Another idea in a similar vein is designing the garden and soil for seeds to grow. Carol Sanford wrote a great article on designing capability for co-evolution: https://carolsanford.medium.com/a-white-paper-on-regenerations-significance-part-2-the-four-modern-paradigms-ef306f622d1d
I also think we cannot truly grow and reach in an authentic way without addressing trauma:
Excerpt from the book Healing Collective Trauma: A Process for Integrating Our Intergenerational and Cultural Wounds by Thomas Hübl, page 199:
"The pain of the global village is a clarion call meant to awaken us to the truth that there is no more "out there" — everything exists in here. Initially, this is terrifying.
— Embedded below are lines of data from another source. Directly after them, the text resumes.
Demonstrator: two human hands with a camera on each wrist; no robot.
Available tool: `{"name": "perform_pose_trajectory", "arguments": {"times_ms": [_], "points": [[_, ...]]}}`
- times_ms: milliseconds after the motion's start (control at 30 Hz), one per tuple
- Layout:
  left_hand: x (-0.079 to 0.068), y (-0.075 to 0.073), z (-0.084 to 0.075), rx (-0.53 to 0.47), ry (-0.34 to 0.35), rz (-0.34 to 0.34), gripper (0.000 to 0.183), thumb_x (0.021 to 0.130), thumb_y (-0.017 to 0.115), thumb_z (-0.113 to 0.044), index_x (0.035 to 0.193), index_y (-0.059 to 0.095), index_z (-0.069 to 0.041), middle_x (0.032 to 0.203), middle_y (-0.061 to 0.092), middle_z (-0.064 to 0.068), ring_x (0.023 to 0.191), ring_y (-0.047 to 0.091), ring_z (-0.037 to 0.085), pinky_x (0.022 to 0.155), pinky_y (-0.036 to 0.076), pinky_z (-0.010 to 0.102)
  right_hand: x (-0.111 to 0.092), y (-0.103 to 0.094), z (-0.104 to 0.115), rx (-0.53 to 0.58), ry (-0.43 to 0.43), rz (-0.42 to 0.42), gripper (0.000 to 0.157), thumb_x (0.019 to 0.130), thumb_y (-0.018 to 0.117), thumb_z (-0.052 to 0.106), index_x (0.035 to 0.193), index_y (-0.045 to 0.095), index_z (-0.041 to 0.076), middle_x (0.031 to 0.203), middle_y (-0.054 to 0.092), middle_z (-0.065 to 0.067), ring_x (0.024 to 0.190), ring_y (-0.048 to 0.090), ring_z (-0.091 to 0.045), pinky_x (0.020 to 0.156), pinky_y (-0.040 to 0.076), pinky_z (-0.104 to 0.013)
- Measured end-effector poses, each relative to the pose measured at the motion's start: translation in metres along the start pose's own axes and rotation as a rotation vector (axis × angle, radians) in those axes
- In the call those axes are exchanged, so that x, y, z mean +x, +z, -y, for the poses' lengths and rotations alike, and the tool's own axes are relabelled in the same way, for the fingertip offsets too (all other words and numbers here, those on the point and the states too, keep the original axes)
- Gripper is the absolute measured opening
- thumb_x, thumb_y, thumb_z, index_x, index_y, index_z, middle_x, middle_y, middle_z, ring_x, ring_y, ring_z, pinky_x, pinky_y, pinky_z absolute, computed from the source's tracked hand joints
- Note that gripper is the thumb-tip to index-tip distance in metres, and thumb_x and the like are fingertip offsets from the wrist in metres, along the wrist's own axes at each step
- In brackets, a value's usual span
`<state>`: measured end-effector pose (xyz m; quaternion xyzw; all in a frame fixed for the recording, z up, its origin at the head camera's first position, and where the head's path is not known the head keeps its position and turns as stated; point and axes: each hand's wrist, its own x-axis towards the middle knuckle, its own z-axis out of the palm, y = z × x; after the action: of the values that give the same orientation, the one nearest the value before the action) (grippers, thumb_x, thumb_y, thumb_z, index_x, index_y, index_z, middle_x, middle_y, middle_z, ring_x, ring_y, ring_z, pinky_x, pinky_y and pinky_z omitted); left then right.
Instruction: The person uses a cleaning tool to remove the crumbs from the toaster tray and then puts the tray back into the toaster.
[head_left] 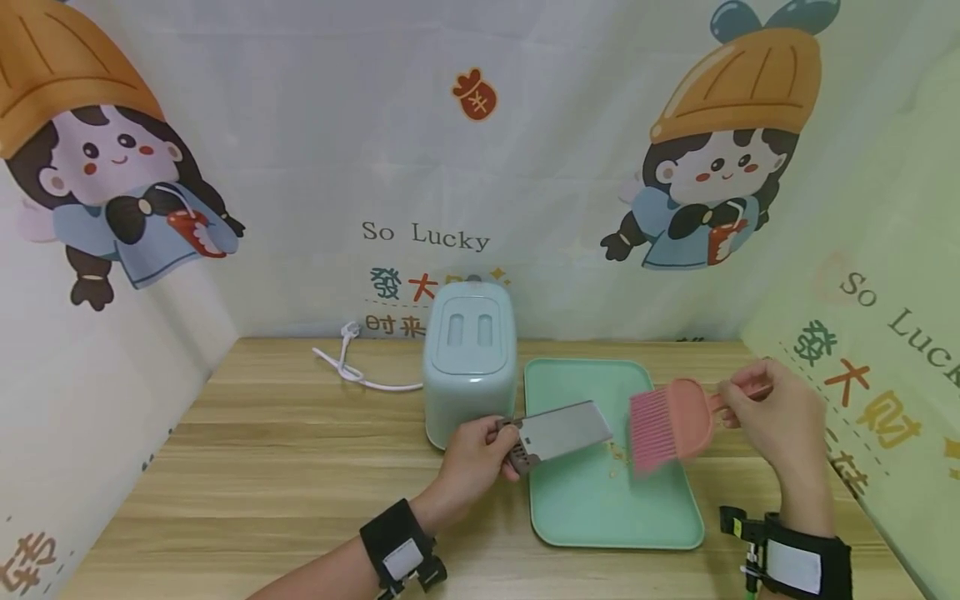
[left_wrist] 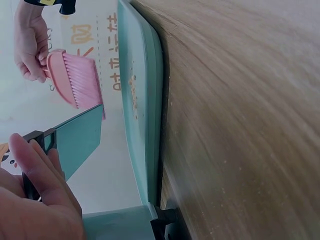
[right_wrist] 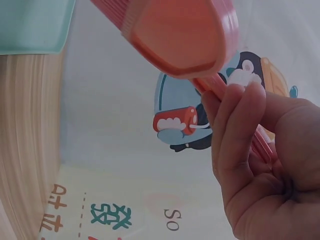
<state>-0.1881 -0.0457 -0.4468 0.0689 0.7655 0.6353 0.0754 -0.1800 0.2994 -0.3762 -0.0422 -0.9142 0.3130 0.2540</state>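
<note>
My left hand (head_left: pixel 476 454) grips the dark perforated end of a flat metal crumb tray (head_left: pixel 566 429), which is held above the green serving tray (head_left: pixel 600 521). In the left wrist view the crumb tray (left_wrist: pixel 80 140) is tilted, its face tinted green. My right hand (head_left: pixel 776 417) holds the handle of a small pink brush (head_left: pixel 690 417), bristles pointing left over the serving tray's right side. The right wrist view shows curled fingers round the brush handle (right_wrist: pixel 262 145). Light crumbs (head_left: pixel 615 454) lie on the serving tray, below the crumb tray's far end.
A pale blue-green toaster (head_left: pixel 470 358) stands left of the serving tray, behind my left hand. Its white cord and plug (head_left: pixel 347 367) lie to its left. The wooden table (head_left: pixel 300 467) meets printed cloth walls (head_left: pixel 570 192) at the back and sides.
</note>
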Motion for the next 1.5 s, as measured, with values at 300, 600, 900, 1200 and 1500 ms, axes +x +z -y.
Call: {"name": "perform_pose_trajectory", "arguments": {"times_ms": [300, 600, 900, 1200, 1500], "points": [[0.0, 0.002, -0.005, 0.003, 0.016, 0.018, 0.018, 0.096, 0.053, -0.02, 0.093, 0.067, -0.008, 0.075, 0.067, 0.004, 0.058, 0.063, 0.019, 0.062, 0.055, 0.04, -0.001, -0.007, -0.01, 0.144, 0.177, -0.125, 0.022, 0.09, 0.066, 0.021, 0.101, 0.058, 0.004, 0.075, 0.065, -0.002, 0.051, 0.062, -0.005, 0.044, 0.049, -0.017], [-0.002, 0.0, -0.008, -0.016, 0.01, 0.031, 0.019, 0.097, 0.054, -0.021, 0.092, 0.066, -0.007, 0.076, 0.067, 0.005, 0.059, 0.062, 0.018, 0.055, 0.052, 0.027, 0.007, -0.02, -0.032, 0.363, 0.292, -0.018, 0.013, 0.094, 0.06, 0.02, 0.102, 0.054, 0.012, 0.073, 0.063, 0.014, 0.06, 0.066, -0.01, 0.051, 0.053, -0.021], [-0.004, -0.003, -0.009, -0.029, 0.018, 0.02, 0.02, 0.098, 0.053, -0.02, 0.094, 0.066, -0.007, 0.078, 0.067, 0.005, 0.058, 0.062, 0.017, 0.058, 0.054, 0.031, 0.007, -0.029, -0.059, 0.448, 0.351, 0.002, 0.022, 0.089, 0.068, 0.022, 0.104, 0.053, 0.017, 0.092, 0.055, 0.009, 0.069, 0.064, -0.001, 0.062, 0.053, -0.017], [-0.022, -0.009, -0.037, -0.024, 0.013, 0.009, 0.019, 0.097, 0.05, -0.01, 0.094, 0.064, 0.002, 0.077, 0.066, 0.011, 0.057, 0.061, 0.018, 0.052, 0.046, 0.019, -0.006, -0.022, -0.085, -0.103, 0.231, -0.067, 0.039, 0.09, 0.066, 0.034, 0.107, 0.06, -0.001, 0.086, 0.068, -0.017, 0.057, 0.039, 0.019, 0.047, 0.041, -0.016], [-0.026, -0.013, -0.04, -0.014, 0.006, -0.007, 0.019, 0.098, 0.05, -0.011, 0.093, 0.064, 0.002, 0.077, 0.066, 0.011, 0.059, 0.062, 0.02, 0.053, 0.047, 0.019, -0.012, -0.011, -0.093, -0.215, 0.032, -0.072, 0.031, 0.089, 0.067, 0.023, 0.097, 0.057, -0.005, 0.068, 0.067, -0.018, 0.044, 0.051, 0.004, 0.037, 0.036, -0.023]]}}
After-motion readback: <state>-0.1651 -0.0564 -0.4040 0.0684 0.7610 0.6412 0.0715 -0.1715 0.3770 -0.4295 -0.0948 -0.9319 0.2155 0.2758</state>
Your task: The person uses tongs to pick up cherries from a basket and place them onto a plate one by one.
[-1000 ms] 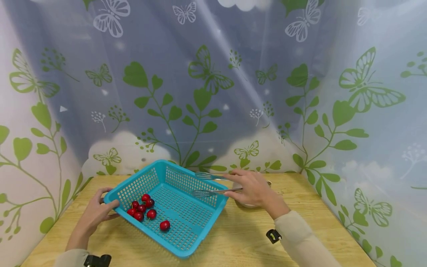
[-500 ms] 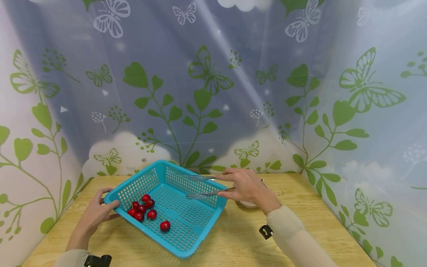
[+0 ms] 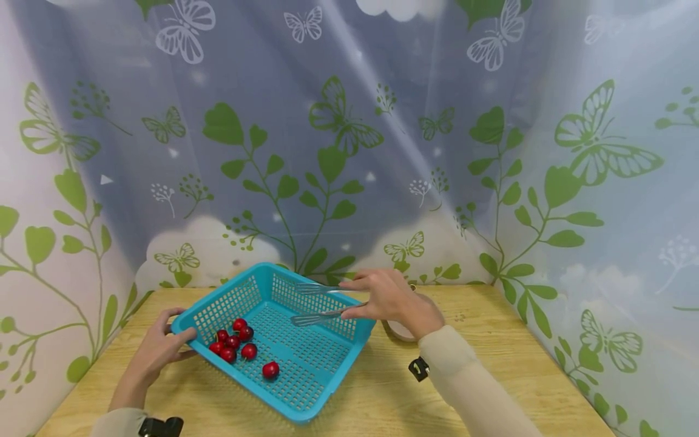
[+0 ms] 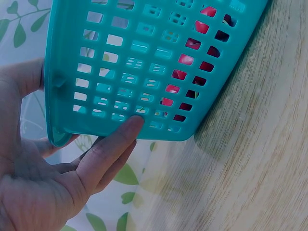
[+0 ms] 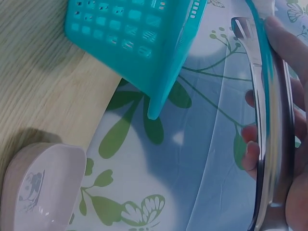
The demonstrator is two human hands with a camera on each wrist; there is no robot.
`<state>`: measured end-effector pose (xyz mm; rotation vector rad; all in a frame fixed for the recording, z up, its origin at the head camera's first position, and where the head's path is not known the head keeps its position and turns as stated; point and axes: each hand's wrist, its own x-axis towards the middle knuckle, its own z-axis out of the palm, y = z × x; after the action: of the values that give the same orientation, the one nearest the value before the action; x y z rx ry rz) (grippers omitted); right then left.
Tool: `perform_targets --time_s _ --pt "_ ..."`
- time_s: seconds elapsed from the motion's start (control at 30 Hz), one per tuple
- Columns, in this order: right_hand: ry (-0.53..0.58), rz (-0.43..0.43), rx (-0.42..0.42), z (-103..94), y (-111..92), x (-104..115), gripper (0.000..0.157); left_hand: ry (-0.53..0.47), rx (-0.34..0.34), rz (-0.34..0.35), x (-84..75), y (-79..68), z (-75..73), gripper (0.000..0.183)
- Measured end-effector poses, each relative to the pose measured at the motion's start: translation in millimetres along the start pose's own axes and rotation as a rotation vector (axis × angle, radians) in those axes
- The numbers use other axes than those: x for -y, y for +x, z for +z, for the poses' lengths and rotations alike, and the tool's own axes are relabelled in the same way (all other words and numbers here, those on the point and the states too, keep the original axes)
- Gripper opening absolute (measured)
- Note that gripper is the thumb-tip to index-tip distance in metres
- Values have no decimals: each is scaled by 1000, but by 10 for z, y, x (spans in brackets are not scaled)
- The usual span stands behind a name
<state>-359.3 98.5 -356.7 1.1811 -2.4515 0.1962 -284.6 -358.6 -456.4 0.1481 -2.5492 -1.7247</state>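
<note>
A blue plastic basket (image 3: 281, 403) with latticed walls takes up the middle of the table. My left hand (image 3: 151, 352) holds its left corner by the rim, and in the left wrist view the fingers (image 4: 108, 151) touch the outer wall. Several dark red cherries (image 3: 232, 342) cluster at the left end inside, with a single cherry (image 3: 270, 370) apart from them. Metal tongs (image 5: 275, 149) are held in my right hand (image 3: 384, 300). Their spread tips reach over the basket's right part, with nothing between them.
Behind and under my right hand stands a pale bowl (image 5: 53, 183) with a printed picture, partly hidden in the head view. The wooden table (image 3: 464, 388) ends at a curtain (image 3: 409, 182) printed with leaves and butterflies.
My right hand has moved left with the tongs, bringing their tips further over the basket. The left hand, basket and cherries have stayed nearly where they were.
</note>
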Motion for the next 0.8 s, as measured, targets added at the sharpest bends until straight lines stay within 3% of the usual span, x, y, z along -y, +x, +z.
perform_targets --time_s 0.43,0.8 --pt "5 8 33 49 230 83 58 -5 -7 25 16 -3 8 68" --pt "22 -24 117 94 455 178 55 -31 7 -4 3 16 -13 70"
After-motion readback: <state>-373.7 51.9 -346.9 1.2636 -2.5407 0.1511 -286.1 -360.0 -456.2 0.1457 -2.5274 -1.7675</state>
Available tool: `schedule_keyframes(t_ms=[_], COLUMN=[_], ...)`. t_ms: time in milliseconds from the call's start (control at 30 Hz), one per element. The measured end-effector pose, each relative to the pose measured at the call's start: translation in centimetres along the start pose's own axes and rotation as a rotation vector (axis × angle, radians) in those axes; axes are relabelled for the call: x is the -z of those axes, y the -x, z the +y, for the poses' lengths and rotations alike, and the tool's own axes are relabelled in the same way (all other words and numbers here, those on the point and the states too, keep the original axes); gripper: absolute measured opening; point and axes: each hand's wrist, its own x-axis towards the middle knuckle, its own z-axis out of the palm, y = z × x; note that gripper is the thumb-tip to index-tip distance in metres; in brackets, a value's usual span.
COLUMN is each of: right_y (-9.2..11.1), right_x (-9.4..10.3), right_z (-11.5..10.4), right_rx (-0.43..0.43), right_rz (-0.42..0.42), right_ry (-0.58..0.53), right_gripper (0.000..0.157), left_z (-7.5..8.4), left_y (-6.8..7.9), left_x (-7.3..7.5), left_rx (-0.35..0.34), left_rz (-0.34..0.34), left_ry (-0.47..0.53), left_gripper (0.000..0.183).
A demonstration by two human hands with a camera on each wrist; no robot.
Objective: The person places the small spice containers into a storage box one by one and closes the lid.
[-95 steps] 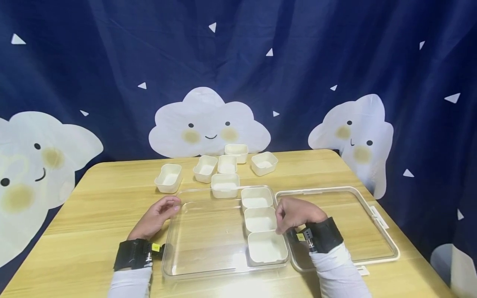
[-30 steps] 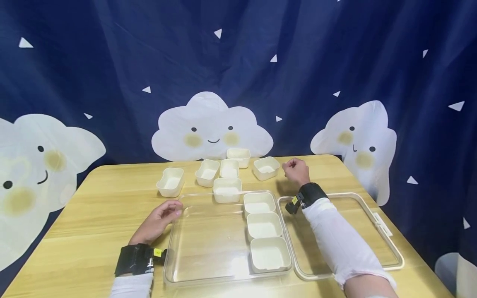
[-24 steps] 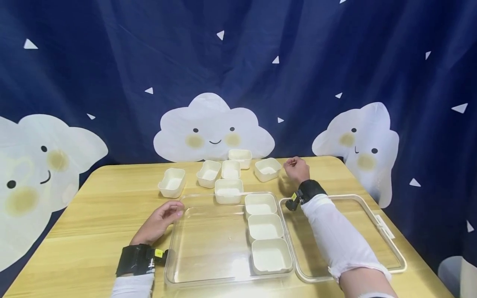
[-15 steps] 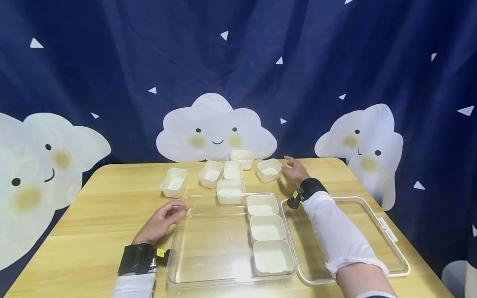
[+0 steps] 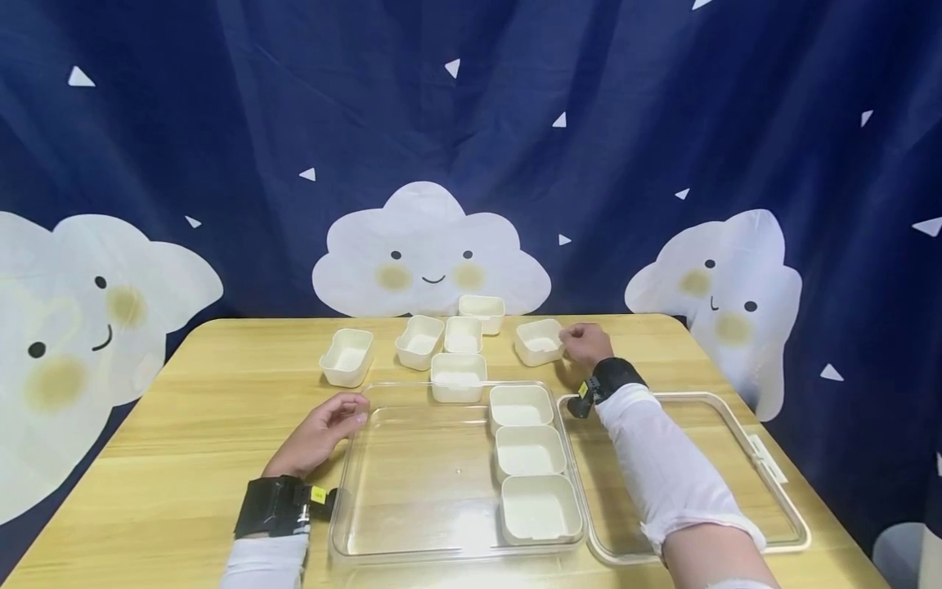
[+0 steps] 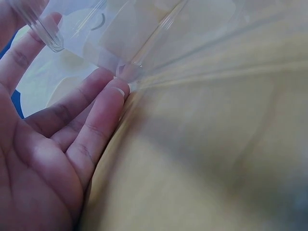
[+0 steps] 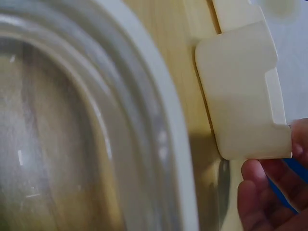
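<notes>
At the table's far right, my right hand pinches the right-hand rim of a small cream storage bin. In the right wrist view, this bin stands with its notched rim toward the thumb, and the other fingers lie at its outer wall. My left hand rests at the far left corner of a large clear plastic box. The left wrist view shows its fingertips touching that corner, fingers loosely extended. Along the box's right side, three cream bins sit in a row.
Several more cream bins stand beyond the clear box: one at left, one close behind the box, others grouped near the back edge. A clear lid with a white rim and clips lies right of the box, under my right forearm.
My right hand has left the row of bins in the clear box, reached to the far right bin and closed on its rim. That bin has shifted slightly toward me. My left hand stays put.
</notes>
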Motion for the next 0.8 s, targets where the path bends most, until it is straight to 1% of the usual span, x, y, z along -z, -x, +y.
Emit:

Suddenly, we can sense the toxins, poisons, and nuclear and other wastes that flood from our marketplaces through the entire food chain, reaching into our communities, our homes, and our very bodies. Whether pesticides, microplastics, or heavy metals, we are responsible for having saturated our landscapes with waste. Recognizing this permits us the opportunity to choose healing and repair.
Uniting for the purpose of integrating collective trauma is environmental activism. Before we can reverse the anthropogenic mass extinction or resolve the growing climate crisis, we have to look at ourselves. No matter how many international resolutions are signed, past trauma that is left unresolved and uncared for will ensure that some of the signatories breach the agreement.
And no matter how many corporations agree to adopt cleaner standards, karmic repetition will ensure that some will be dishonest and others will simply refuse. We must embrace real-world practices for remediation and environmental care, but to fully embody those changes in any lasting or systemic way, we will have to address the murky ecological terrain of the collective shadow."